Ролевик: Хоккеист / "Лёд" | страница 86



— Что, сбежал-таки из больнички? — спросил он ехидно. — Завидую я вам, рекрутам. Меня бы после такой потасовки месяца полтора бы на койке продержали. Или больше.

— Не завидуй, — честно посоветовал Руа. — Нечему завидовать.

— Да ладно, — оскалился щербатым ртом тафгай. — Кто скажет, что нам лучше, а что хуже? Пройдет десять лет и тебя не станет, а я окажусь забулдыгой-пенсионером в неполные сорок, с переломанными костями, без образования и профессии, забытый и никому не нужный. Буду понемногу пропивать заработанные денежки, каждое утро тратя по часу, чтобы собрать свой разбитый каркас и подняться с постели.

— Ты можешь стать тренером.

Нилан засмеялся — коротко и громко, словно петарда разорвалась.

— Ну ты дал. Какой из меня тренер? Чему я учить буду?

— Вырубать с удара парней семи футов ростом и двухсот фунтов весом?

Нилан снова хохотнул, как следует встряхнув Патрика.

— Знаешь, — сказал он чуть погодя. — Ты неплохо соображаешь для рекрута. Получше многих наших агентов.

— Спасибо.

— За что? Я к твоим мозгам отношения не имею. Знаешь, — тафгай вдруг нахмурился. — Завтра опять Краудер на льду будет. Ты поосторожнее будь, хорошо? А я пригляжу за тобой.

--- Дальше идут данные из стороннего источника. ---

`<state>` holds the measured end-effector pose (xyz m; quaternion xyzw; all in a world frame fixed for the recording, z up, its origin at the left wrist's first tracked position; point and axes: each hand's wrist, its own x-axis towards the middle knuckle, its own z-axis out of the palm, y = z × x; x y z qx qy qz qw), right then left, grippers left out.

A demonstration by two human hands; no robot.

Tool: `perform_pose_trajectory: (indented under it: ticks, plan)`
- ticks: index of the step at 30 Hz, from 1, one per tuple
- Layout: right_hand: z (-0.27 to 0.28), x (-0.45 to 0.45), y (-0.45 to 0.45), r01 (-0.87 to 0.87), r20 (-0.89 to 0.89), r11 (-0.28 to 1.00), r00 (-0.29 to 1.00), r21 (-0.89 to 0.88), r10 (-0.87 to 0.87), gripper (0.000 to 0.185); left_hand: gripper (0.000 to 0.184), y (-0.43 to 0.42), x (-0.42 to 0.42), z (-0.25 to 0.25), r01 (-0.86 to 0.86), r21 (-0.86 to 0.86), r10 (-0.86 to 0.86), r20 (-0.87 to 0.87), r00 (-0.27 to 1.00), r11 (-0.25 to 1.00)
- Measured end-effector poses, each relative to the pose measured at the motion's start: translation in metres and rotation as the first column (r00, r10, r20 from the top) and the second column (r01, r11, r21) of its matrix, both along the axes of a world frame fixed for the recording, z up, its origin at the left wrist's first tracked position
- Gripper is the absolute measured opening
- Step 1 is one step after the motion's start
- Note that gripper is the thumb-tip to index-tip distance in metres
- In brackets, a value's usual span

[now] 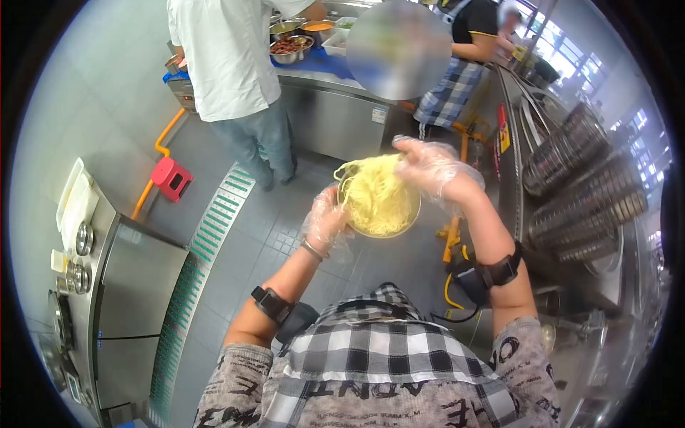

— Спасибо, — повторил Патрик. Нилан, отходя, хлопнул его по плечу.

— Да не вопрос, — он подошел к своей машине, достал из кармана ключи с длинным костяным амулетом на кольце. — Давай, береги себя.

* * *

Утром восьмого метель разгулялась не на шутку. Патрик отодвинул тяжелую штору, нажал кнопку открытия жалюзи. Тяжелые, обледеневшие, они не желал раскрываться. Электродвигатели натужно жужжали, но в темном покрове окна не появилось даже тонких щелей. Наконец что-то хрустнуло, глухо и недовольно, и мутный дневной свет проник в аскетичное жилище Руа.

За снежной пеленой нельзя было разглядеть ничего — только смутные силуэты ближних зданий, едва проступающее в подвижном мареве.

— Никто не придет, — сам себе сказал Руа. Это было не хорошо и не плохо. Игра состоится, даже если трибуны будут совершенно пусты. А игра — это единственное, что важно по-настоящему. И все же, смотреть на эту снежную взвесь, без остатка заполнившую воздух, было странным образом неприятно. Внутри становилось холодно и пусто, и эта пустота словно пыталась засосать в себя все, что ее окружало. Мысли, словно замедлившиеся и уснувшие от внутреннего холода беспокойно ворочались под черепом, неспособные обрести ясность и чистоту.

Утренняя рутина не могла вытеснить из сознания Патрика это тяжелое чувство. Стоя в крошечной ванной, едва вмешавшей в себя душ и умывальник, он рассматривал свое отражение в мутном зеркале, покрытом солевыми пятнами высохших капель. Руа раскрыл бритву, привычным жестом достал из жестяной баночки шепотку красноватого порошка — смеси из красного перца, глины и мелко перетертого табака, посыпал ей лезвие. Сталь на мгновение потемнела, словно вода впитала в себя подношение, затем тьма на полированной поверхности заструилась, сложившись в причудливый узор, а еще через секунду рассеялась. Патрик осторожно повел лезвием по кожаному ремню, затем еще раз, и еще — всего двадцать одно движение: одиннадцать вверх и десять вниз. Отложив бритву, он взбил помазком пену и намазал ей щеки.